La structure de la dette n'a pas fondamentalement changé. La dette extérieure en reste la principale composante, avec 62% de l'encours total au 30 juin 2026, contre 38% pour la dette intérieure. Cette dernière est composée de 3,18 milliards USD de titres publics et de 3,90 milliards USD d'arriérés budgétaires.

Hors arriérés, le portefeuille de financement s'élève à 14,58 milliards USD, précise la DGDP. Il reste dominé par les financements concessionnels, obtenus à des conditions avantageuses, qui pèsent 68,61%. Les financements non concessionnels représentent 31,39%, répartis entre les titres domestiques (21,83%), l'Eurobond (8,57%) et les créances commerciales extérieures (0,99%).

Des indicateurs au vert

Sur le plan de la viabilité, les signaux sont au vert selon les autorités. La valeur actuelle de la dette extérieure ne représente que 10% du PIB, loin du seuil prudentiel de 30%. La dette publique totale s'établit à 10,5% du PIB, pour un plafond de référence de 35%. Enfin, le ratio de la dette extérieure sur les exportations atteint 27%, bien en dessous du seuil de vigilance fixé à 140%.

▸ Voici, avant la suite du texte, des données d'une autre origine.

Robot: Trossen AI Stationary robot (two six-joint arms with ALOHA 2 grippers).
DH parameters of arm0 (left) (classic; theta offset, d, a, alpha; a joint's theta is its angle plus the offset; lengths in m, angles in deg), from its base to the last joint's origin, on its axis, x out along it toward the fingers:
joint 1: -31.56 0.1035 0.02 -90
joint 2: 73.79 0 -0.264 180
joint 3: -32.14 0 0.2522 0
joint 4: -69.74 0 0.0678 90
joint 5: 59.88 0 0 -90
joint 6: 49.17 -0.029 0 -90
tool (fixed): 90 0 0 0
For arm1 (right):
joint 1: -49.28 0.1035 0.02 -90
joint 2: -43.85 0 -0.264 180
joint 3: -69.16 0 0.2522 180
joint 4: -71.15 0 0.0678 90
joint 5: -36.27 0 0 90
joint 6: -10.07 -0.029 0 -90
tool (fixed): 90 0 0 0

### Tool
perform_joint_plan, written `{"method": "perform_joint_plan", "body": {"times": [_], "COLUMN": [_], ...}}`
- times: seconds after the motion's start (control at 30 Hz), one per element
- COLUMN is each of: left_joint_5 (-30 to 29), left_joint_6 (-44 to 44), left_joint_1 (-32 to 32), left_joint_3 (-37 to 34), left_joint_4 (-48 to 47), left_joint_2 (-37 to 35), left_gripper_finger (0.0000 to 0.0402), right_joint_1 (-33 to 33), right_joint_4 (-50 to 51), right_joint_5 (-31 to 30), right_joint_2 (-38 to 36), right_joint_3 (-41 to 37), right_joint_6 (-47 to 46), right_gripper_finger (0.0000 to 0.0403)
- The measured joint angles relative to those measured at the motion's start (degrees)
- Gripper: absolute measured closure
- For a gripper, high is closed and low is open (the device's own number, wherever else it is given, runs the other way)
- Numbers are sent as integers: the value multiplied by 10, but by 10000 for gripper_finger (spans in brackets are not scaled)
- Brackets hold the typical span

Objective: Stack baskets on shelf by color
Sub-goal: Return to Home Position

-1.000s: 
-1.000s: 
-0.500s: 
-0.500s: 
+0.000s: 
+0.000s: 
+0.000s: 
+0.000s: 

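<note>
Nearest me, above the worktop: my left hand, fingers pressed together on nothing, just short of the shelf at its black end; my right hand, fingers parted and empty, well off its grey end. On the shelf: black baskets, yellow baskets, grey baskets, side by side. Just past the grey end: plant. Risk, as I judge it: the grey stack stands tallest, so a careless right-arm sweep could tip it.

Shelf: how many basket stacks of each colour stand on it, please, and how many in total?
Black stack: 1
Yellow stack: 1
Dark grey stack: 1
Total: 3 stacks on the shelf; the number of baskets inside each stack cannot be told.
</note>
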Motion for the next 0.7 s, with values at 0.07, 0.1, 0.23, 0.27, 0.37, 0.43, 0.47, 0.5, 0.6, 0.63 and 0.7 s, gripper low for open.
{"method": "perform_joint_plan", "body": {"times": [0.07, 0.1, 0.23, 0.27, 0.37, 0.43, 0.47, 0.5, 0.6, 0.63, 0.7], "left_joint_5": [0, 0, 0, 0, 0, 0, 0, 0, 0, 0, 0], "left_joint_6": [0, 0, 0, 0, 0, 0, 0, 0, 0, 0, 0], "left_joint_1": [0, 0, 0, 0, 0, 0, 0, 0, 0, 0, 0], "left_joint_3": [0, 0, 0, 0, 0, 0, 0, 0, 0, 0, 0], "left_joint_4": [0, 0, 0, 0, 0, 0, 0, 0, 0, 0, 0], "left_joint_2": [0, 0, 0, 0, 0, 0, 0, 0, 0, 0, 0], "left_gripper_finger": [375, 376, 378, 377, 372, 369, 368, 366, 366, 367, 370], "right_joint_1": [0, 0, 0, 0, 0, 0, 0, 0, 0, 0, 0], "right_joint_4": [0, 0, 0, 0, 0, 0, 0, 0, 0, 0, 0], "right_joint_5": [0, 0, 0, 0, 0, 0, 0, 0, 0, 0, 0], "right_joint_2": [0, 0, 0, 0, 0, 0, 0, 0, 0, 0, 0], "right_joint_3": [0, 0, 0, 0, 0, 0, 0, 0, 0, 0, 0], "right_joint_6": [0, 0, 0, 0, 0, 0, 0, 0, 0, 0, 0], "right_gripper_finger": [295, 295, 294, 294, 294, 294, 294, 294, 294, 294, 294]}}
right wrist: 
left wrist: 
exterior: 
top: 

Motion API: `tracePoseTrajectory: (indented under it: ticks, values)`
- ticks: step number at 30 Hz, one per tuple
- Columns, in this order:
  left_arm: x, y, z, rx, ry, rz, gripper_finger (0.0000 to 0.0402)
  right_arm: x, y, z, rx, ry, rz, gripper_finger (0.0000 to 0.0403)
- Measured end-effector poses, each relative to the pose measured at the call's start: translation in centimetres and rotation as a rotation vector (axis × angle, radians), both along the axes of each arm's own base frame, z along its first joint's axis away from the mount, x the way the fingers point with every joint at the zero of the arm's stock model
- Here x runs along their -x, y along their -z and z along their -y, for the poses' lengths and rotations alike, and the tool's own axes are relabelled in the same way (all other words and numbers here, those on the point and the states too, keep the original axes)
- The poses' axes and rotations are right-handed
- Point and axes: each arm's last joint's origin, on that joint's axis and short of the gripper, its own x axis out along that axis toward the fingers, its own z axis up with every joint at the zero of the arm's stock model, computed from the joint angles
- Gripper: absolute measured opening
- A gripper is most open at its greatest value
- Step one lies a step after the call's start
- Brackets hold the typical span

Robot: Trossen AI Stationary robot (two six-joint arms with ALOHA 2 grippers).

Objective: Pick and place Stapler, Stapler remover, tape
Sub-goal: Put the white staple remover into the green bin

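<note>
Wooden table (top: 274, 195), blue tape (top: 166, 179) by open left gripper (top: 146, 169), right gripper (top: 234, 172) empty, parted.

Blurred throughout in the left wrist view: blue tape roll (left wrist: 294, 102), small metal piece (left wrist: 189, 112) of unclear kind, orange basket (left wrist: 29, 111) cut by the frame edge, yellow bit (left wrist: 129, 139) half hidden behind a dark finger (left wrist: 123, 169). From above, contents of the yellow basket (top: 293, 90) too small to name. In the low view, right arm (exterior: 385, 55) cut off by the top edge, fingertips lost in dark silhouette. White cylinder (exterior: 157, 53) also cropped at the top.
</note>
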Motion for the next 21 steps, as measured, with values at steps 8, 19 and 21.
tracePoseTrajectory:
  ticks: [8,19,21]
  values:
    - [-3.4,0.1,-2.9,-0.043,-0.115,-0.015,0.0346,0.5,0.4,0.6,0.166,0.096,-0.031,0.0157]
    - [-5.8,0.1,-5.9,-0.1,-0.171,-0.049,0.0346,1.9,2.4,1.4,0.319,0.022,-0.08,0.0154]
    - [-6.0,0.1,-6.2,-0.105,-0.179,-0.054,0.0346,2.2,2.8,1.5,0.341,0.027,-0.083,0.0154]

Des indicateurs qui permettent au ministre des Finances d'affirmer que la RDC affiche l'un des taux d'endettement les plus faibles de la SADC.

Si l'émission de l'Eurobond marque une diversification des sources de financement et une exposition accrue aux marchés internationaux, son poids reste limité à 8,57% des financements hors arriérés.

Pour l'instant, la dette congolaise est donc considérée comme viable. Sa soutenabilité à moyen et long terme dépendra de la croissance, de l'amélioration de la mobilisation des recettes internes, de la tenue des exportations et surtout de l'affectation des ressources empruntées à des investissements productifs.